Muito bom! Obrigada por disponibilizar a sua pesquisa, que, aliás, é de grande valor para nós.
É sempre bom conhecer um pouco mais sobre a vida dos Mozart.
Uma bela homenagem ao Dia dos Pais.
Obrigado Celina!
Muito interessante esse histórico. Obrigada.
Cara Sandra, obrigado por seu comentário. Fico feliz por ter gostado. Abraços do maestro!
Boa a matéria. Mas essa mania de traduzir os nomes… é de doer.
Obrigado Loreana!
Mas quanto a traduzir os nomes …. não tenho essa mania, não! É só conferir nos meus outros posts. Traduzi aqui como uma experiência …. um abraço!
Muitos tradutores profissionais julgam perfeitamente válido traduzir nomes. Não vejo problema. Conhecendo um pouco de grego, latim e/ou tupi podemos nos encantar com os significados ocultos de muitos nomes com que nos deparamos cotidianamente e que, de outra forma, passariam batido.
Olá Mauricio,
Gostei do seu ponto de vista, muito interessante!
Obrigado pelo comentário!
Excelente matéria sobre um dos gênios da humanidade!
Oi Lêda! Obrigado por seu comentário! Um abraço bem musical!
Parabéns pela pesquisa. Nora 1000!
Obrigado Teodoro! Apareça sempre!
Excelentes comentários. Aprendi mais um pouco obrigado
Caro Florisval! Que bom que gostou! Apareça sempre! Um abraço!
Linda história.
Otimo artigo.
Obrigado Raul!
Maestro, seu texto é muito bom, ágil e informativo, fácil de se ler. Parabéns!
Obrigado, Luiz! É sempre bom tê-lo por aqui! Um grande abraço musical!
Estive na casa onde morou Leopoldo, pai de Mozart, em Augsburg, Alemanha, 3a maior cidade do estado da Bavaria, cuja capital e’ Munique.
A casa hoje e’ um pequeno museu com móveis e instrumentos musicais da época.

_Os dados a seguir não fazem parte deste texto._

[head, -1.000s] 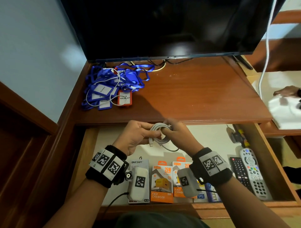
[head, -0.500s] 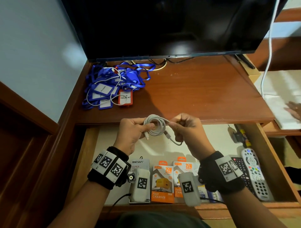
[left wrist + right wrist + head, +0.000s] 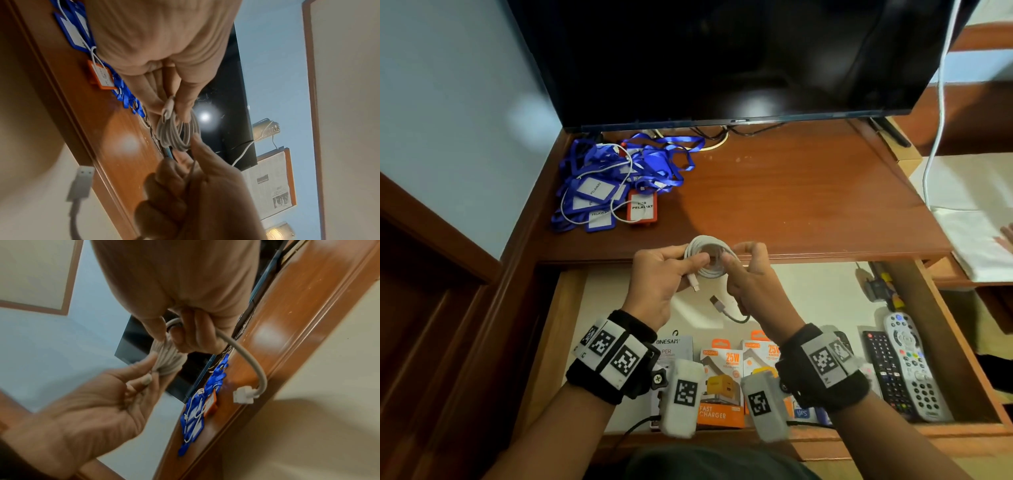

Conheci o apartamento de Mozart em Viena, mas a casa do seu pai em Augsburg ainda está nos meus planos!
Quando e porque o”Wolfgang”foi acrescentado no nome de Mozart?
Caro José, Mozart foi batizado como Johannes Chrysostomus Wolfgangus Theophilus Mozart em Salzburgo, em janeiro de 1756. Um abraço!
Texto ao ponto maestro. Acrescento sobre Leopoldo Mozart que foi um excelente professor, que seu método para violino era conhecido em seu tempo e que era um homem de cultura musical que ia além de Salzburgo.